Without including pictures, set down every record exactly as it stands.
▼
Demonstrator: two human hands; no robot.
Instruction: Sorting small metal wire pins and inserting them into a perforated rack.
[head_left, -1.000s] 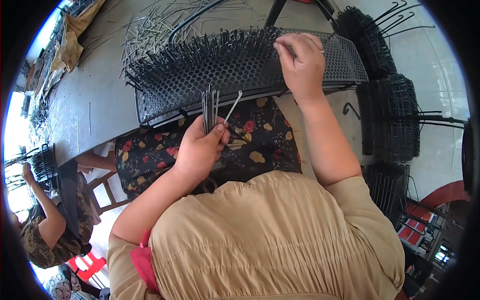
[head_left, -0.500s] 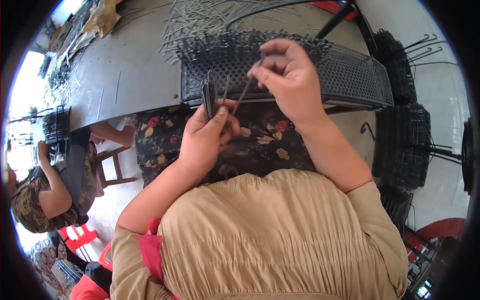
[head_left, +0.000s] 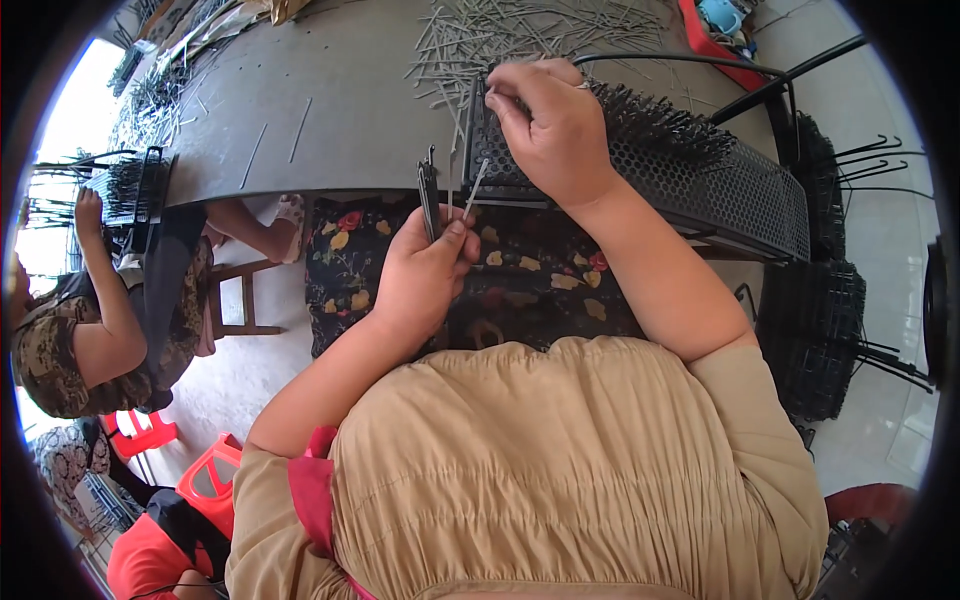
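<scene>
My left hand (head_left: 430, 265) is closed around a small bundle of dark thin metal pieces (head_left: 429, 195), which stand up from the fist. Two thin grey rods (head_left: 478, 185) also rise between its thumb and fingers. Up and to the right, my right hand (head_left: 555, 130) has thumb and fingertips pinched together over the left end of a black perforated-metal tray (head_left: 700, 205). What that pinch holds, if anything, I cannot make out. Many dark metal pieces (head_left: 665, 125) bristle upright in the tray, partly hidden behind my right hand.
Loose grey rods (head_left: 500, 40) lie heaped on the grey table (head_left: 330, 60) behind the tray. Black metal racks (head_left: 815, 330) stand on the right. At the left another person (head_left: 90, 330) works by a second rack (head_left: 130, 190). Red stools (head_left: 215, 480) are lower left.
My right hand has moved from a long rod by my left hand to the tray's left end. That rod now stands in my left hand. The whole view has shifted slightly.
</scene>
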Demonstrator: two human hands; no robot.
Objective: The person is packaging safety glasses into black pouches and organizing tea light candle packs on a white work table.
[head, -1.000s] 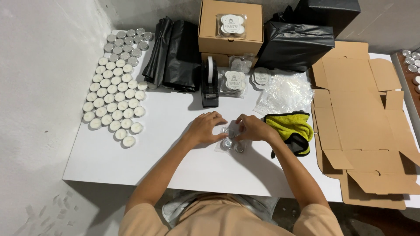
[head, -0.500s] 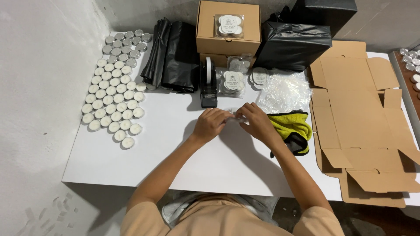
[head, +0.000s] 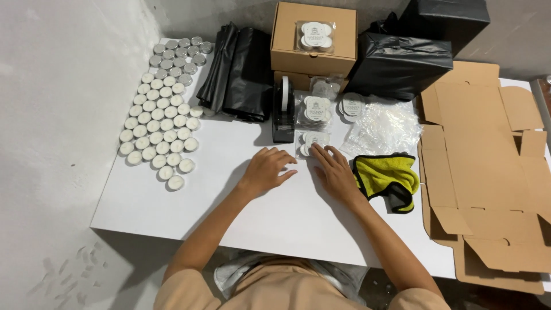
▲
— Result below —
Demonstrator: two human hands; no robot.
Instruction: Sorting small metal wire pins and inserting them into a perforated rack.
[head_left, -1.000s] 
[head_left, -0.500s] 
[head_left, +0.000s] 
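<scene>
My left hand (head_left: 430, 265) is closed around a small bundle of dark thin metal pieces (head_left: 429, 195), which stand up from the fist. Two thin grey rods (head_left: 478, 185) also rise between its thumb and fingers. Up and to the right, my right hand (head_left: 555, 130) has thumb and fingertips pinched together over the left end of a black perforated-metal tray (head_left: 700, 205). What that pinch holds, if anything, I cannot make out. Many dark metal pieces (head_left: 665, 125) bristle upright in the tray, partly hidden behind my right hand.
Loose grey rods (head_left: 500, 40) lie heaped on the grey table (head_left: 330, 60) behind the tray. Black metal racks (head_left: 815, 330) stand on the right. At the left another person (head_left: 90, 330) works by a second rack (head_left: 130, 190). Red stools (head_left: 215, 480) are lower left.
My right hand has moved from a long rod by my left hand to the tray's left end. That rod now stands in my left hand. The whole view has shifted slightly.
</scene>
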Demonstrator: two human hands; no robot.
Objective: The person is packaging safety glasses into black pouches and organizing tea light candle packs on a white work table.
[head, -1.000s] 
[head, -0.500s] 
[head, +0.000s] 

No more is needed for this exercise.